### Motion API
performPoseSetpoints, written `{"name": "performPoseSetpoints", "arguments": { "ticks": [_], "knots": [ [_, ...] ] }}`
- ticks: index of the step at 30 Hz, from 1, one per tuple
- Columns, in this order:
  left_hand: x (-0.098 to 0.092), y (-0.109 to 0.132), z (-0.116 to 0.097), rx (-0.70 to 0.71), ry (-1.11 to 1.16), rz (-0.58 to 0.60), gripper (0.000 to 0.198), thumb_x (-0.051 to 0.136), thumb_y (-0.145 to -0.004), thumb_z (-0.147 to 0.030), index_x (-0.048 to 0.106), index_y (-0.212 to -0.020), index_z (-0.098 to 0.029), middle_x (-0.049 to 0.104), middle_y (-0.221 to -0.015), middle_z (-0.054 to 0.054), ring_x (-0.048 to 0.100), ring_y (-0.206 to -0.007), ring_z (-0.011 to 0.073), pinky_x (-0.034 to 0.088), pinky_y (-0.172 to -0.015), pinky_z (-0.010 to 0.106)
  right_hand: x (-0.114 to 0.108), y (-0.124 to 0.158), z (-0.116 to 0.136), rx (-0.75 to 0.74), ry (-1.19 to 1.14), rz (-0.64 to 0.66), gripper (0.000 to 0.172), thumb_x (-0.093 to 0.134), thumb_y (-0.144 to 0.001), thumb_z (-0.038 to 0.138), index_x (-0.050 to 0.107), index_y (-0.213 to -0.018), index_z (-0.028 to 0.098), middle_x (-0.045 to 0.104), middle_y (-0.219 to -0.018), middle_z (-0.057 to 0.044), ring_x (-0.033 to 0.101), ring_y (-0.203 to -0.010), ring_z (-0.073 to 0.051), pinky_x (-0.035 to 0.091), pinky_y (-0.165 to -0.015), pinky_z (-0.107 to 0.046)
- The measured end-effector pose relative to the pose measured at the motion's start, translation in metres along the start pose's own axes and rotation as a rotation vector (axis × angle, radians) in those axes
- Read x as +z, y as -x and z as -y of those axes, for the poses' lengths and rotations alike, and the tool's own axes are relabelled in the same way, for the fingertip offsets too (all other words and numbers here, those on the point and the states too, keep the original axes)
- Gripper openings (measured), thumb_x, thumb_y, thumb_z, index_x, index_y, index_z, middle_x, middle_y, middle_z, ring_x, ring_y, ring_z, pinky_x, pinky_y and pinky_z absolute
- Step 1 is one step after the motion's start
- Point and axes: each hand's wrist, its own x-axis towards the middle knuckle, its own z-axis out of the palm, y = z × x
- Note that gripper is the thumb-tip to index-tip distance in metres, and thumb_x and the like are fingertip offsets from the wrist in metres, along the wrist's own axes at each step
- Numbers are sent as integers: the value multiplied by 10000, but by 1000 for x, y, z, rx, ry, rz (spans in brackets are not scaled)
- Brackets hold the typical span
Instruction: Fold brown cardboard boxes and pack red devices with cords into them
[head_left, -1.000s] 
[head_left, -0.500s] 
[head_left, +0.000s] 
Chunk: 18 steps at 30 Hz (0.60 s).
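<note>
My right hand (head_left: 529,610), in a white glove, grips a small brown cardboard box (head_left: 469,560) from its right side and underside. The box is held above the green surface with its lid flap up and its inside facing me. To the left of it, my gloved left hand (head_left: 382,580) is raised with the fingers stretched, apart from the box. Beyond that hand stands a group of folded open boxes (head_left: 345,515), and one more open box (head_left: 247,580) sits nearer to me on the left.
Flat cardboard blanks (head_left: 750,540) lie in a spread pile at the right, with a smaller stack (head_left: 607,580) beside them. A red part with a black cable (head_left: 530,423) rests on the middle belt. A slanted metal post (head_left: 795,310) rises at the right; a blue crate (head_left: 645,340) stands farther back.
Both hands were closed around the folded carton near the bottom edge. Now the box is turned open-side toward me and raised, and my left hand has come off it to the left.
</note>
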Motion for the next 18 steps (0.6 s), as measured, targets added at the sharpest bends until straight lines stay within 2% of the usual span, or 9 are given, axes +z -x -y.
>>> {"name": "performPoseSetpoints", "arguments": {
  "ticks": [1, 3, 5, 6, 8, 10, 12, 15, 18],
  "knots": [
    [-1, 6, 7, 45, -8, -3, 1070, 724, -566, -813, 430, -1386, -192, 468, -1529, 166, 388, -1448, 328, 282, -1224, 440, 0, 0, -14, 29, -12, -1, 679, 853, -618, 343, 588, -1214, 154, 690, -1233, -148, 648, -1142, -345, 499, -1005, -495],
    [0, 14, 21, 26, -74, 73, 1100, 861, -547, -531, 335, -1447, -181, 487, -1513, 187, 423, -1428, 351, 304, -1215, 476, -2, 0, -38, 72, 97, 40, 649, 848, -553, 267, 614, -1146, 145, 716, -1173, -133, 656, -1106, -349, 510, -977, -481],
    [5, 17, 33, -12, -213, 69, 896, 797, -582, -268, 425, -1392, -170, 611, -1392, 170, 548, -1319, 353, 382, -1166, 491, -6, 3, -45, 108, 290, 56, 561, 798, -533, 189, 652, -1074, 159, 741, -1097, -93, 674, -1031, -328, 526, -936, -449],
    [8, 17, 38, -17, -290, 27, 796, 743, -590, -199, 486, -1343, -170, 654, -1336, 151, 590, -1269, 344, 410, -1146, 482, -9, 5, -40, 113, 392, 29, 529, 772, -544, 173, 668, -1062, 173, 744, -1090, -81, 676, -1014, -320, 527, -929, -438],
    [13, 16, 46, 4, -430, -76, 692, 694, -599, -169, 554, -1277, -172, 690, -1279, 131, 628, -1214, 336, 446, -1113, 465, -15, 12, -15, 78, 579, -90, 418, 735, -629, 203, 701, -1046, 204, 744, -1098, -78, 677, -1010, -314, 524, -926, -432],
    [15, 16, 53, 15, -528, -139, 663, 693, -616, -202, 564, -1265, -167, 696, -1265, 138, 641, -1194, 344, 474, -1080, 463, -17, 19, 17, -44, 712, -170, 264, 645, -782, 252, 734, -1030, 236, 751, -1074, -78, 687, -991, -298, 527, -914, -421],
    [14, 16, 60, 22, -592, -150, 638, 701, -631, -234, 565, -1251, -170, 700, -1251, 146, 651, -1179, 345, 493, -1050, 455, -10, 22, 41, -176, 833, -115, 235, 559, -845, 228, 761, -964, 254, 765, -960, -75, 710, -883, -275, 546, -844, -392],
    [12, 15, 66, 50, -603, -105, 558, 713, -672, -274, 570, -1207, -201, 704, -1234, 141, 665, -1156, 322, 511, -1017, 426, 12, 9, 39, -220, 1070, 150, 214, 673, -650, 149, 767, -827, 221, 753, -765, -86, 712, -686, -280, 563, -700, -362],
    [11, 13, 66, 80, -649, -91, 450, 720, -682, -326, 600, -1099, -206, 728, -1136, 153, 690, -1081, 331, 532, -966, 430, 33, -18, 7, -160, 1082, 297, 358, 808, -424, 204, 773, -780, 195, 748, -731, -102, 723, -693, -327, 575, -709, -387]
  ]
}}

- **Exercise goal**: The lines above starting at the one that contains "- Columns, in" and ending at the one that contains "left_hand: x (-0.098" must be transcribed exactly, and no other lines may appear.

- **Result of the exercise**:
- Columns, in this order:
  left_hand: x (-0.098 to 0.092), y (-0.109 to 0.132), z (-0.116 to 0.097), rx (-0.70 to 0.71), ry (-1.11 to 1.16), rz (-0.58 to 0.60), gripper (0.000 to 0.198), thumb_x (-0.051 to 0.136), thumb_y (-0.145 to -0.004), thumb_z (-0.147 to 0.030), index_x (-0.048 to 0.106), index_y (-0.212 to -0.020), index_z (-0.098 to 0.029), middle_x (-0.049 to 0.104), middle_y (-0.221 to -0.015), middle_z (-0.054 to 0.054), ring_x (-0.048 to 0.100), ring_y (-0.206 to -0.007), ring_z (-0.011 to 0.073), pinky_x (-0.034 to 0.088), pinky_y (-0.172 to -0.015), pinky_z (-0.010 to 0.106)

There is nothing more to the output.